We spent our last day on the island having a wander around the Upper East Side (couldn’t resist another trip to Bloomingdales) and enjoyed a spot of afternoon tea in our hotel. Before we knew it, it was time to go home. Although my suitcase was full to bursting with the amount of clothes I’d purchased along with a plethora of trashy-yet-adorable souvenirs, I felt like I was leaving a part of me behind. I got home to my bedroom in same old England after an eight-hour flight and cried. I was in mourning for at least a week. I missed looking up at buildings every day and being dwarfed by their height. I missed the smelly food vendors, the infectious and smiley New Yorkers who served us in every place where we ate, drank and shopped. I missed the constant beeps and sirens that echoed around the city morning, noon and night. I missed New York City.
It’s safe to say that I left a big piece of my heart in Manhattan. The love I have for the city isn’t the weirdly absurd love like the woman who loves the Eiffel Tower, that’s Objectum-Sexual love.
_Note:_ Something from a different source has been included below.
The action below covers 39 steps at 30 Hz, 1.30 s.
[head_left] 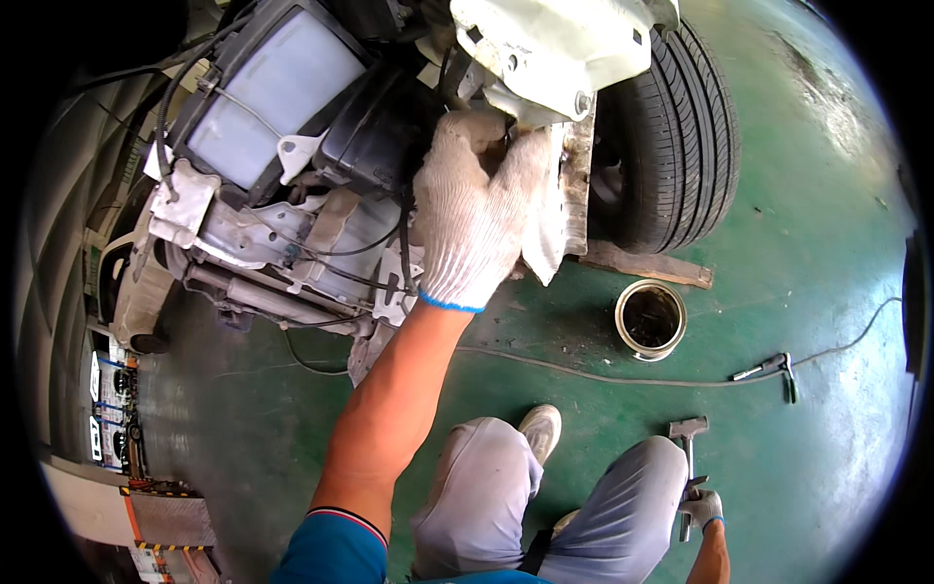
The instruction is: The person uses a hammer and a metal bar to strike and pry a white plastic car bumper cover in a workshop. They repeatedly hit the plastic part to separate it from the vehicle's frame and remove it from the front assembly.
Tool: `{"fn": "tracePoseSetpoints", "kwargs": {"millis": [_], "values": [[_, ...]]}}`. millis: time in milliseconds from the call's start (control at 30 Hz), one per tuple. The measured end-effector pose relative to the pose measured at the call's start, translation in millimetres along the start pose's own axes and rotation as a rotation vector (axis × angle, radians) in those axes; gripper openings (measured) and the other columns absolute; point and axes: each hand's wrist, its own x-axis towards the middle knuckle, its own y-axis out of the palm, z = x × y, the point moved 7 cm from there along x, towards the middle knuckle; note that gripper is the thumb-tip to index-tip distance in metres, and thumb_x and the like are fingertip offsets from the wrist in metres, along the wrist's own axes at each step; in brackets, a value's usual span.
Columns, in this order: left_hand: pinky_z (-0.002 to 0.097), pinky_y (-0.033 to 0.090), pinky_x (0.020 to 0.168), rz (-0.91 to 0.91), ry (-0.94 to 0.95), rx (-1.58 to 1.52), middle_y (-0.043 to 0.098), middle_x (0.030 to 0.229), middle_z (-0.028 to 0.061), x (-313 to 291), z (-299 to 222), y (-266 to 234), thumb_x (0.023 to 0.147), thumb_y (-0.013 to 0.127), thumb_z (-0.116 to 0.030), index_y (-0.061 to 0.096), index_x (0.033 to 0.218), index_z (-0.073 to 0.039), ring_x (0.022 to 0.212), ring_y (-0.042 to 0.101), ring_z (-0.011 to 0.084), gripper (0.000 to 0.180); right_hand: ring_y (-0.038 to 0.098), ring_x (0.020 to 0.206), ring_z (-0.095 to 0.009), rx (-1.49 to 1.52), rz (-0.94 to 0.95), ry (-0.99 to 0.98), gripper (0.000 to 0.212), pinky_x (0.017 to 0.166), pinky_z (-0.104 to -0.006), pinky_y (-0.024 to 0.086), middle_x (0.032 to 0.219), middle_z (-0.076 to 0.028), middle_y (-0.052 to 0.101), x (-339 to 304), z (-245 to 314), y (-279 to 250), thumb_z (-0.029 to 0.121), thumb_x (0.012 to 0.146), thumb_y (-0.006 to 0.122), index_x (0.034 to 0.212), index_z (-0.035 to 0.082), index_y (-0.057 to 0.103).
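My left hand [472, 209], in a white knit glove with a blue cuff, is at the exposed front of a car. Its fingers are bent around a metal part of the car's frame [576, 185], just under a cream-white body panel [559, 54]. The fingertips and part of what they grip are hidden. Low on the right, beside my knee, my right hand [702, 508], also gloved, is closed round the handle of a hammer [689, 428]. The hammer's head points away from me. Another short metal piece [697, 481] shows at that hand, its kind unclear.
A black tyre [671, 136] stands right of the frame, by a wooden board [650, 263]. An open can [651, 353] with dark contents sits on the green floor. A grey hose [584, 374] passes a tool with a black handle [778, 368]. Cables hang from the car's front.
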Motion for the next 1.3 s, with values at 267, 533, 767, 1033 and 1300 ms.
{"fn": "tracePoseSetpoints", "kwargs": {"millis": [267,533,767,1033,1300], "values": [[0.0414,0.055,0.077,-0.089,0.048,0.192,0.072,0.089,0.0203,4.5,-5.8,-0.6,0.092,0.078,-0.03,0.063,0.1,0.003,0.081,0.072,0.0339,0.038,0.063,0.06,-0.023,-0.333,-0.301,-0.19,0.032,0.063,-0.0377,0.053,0.067,-0.012,0.066,-2.5,3.7,-2.4,0.027,0.059,0.086,0.074,0.004,0.069],[0.0303,0.054,0.074,-0.017,-0.061,0.107,0.069,0.089,0.0084,5.0,-3.9,-1.8,0.092,0.078,-0.022,0.063,0.1,0.005,0.078,0.063,0.0134,0.032,0.061,0.065,-0.033,-0.281,-0.478,-0.293,0.024,0.064,-0.0428,0.05,0.068,-0.018,0.061,-13.5,24.9,-6.2,0.019,0.067,0.076,0.077,0.002,0.063],[0.0277,0.058,0.067,0.168,-0.043,-0.092,0.065,0.092,0.004,38.7,-73.4,-52.8,0.094,0.071,-0.054,0.063,0.123,0.0,0.077,0.063,0.0123,0.061,0.044,0.055,-0.014,-0.061,-0.493,-0.54,0.023,0.05,-0.0356,0.039,0.06,-0.005,0.046,-54.0,151.9,-62.7,0.013,0.075,0.071,0.074,0.001,0.052],[0.0311,0.054,0.081,0.476,0.11,-0.249,0.071,0.101,0.0108,111.2,-145.2,0.3,0.102,0.065,-0.026,0.066,0.113,0.005,0.093,0.066,0.0152,0.034,0.07,0.081,-0.028,-0.195,-0.419,-1.24,0.042,0.075,-0.0371,0.056,0.093,-0.017,0.07,-231.5,433.9,-75.8,0.012,0.087,0.071,0.126,-0.002,0.062],[0.0325,0.055,0.076,0.509,0.199,-0.497,0.07,0.097,0.0122,120.6,-124.4,23.2,0.098,0.063,-0.009,0.064,0.11,0.002,0.084,0.065,0.0169,0.017,0.073,0.082,-0.037,-0.372,-0.366,-1.37,0.04,0.073,-0.0409,0.058,0.092,-0.019,0.073,-271.1,500.5,-34.6,0.019,0.082,0.083,0.115,0.001,0.066]]}}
No. My love is much more innocent and pure than that. It’s a remarkable affection for a place in the world that I went to all bright-eyed and bushy tailed. A place that captivated me, thrilled me and continued to surprise me. I wasn’t lucky enough to visit the Big Apple before 9/11 but the city still worked its magic on me. The big lights did inspire me. I felt there was nothing I couldn’t do. For me, there is no place in the world that can compare to the larger-than-life city with a spirit that will never cease to diminish- or amaze. Let’s hear it for New York- who wouldn’t want to wake up every day in the city that doesn’t sleep?